Grandaddy have unveiled details of a new anniversary boxset to celebrate 20 years of their breakthrough album, Sumday.

The anniversary release, called Sumday Twunny is a limited edition four LP boxset that will be released on September 1 via Dangerbird. It features a remastered version of the original album in addition to the four-track demos and a set of rarities and B-sides.

The entire Sumday: The Cassette Demos collection is available to stream here now and you can pre-order the anniversary set here.

In a statement about the anniversary collection, Grandaddy’s Jason Lytle said: “After many years of hammering away at writing and recording as GrandaddySumday seems to be the centre of it and where it all peaked.

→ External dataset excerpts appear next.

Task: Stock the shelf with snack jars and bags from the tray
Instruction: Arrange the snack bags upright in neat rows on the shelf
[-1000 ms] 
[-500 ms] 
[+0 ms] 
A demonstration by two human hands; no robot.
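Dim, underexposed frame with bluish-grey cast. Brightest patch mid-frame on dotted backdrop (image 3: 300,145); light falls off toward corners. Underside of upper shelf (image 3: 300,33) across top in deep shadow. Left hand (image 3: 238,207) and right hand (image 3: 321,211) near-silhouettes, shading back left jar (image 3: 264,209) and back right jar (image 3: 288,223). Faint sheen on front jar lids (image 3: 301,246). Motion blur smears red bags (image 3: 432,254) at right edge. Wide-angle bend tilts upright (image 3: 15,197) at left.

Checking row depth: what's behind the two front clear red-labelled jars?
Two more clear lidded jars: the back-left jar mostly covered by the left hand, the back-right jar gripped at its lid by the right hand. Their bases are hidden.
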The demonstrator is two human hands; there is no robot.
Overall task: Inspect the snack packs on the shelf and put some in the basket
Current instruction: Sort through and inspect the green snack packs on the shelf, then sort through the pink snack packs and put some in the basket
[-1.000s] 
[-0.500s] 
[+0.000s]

To the journalists we were, ‘On the verge of greatness, underrated, overlooked, unsung.’ It was a tumultuous and exciting time for us for sure. Also very exhausting.

“Revisiting this material and reflecting on those times has been a double edged sword. Bittersweet is an apt word, I suppose. Twenty years after the fact, I’m just grateful to be alive and kicking…celebrating that moment in time by re-releasing the original album, B-sides and extras of that era, and even some raw cassette demos of the album itself a sort of sketchbook/rough draft of the LP in cassette form.

“So be it then. ‘On the verge of greatness, underrated, overlooked, unsung.’ This is what all of that sounds like. I’ll take it.”

Last year, Grandaddy performed a series of UK dates, playing Bexhill-On-Sea, London, Manchester and Glasgow. The band performed their 2000 album The Sophtware Slump, along with other songs from their back catalogue.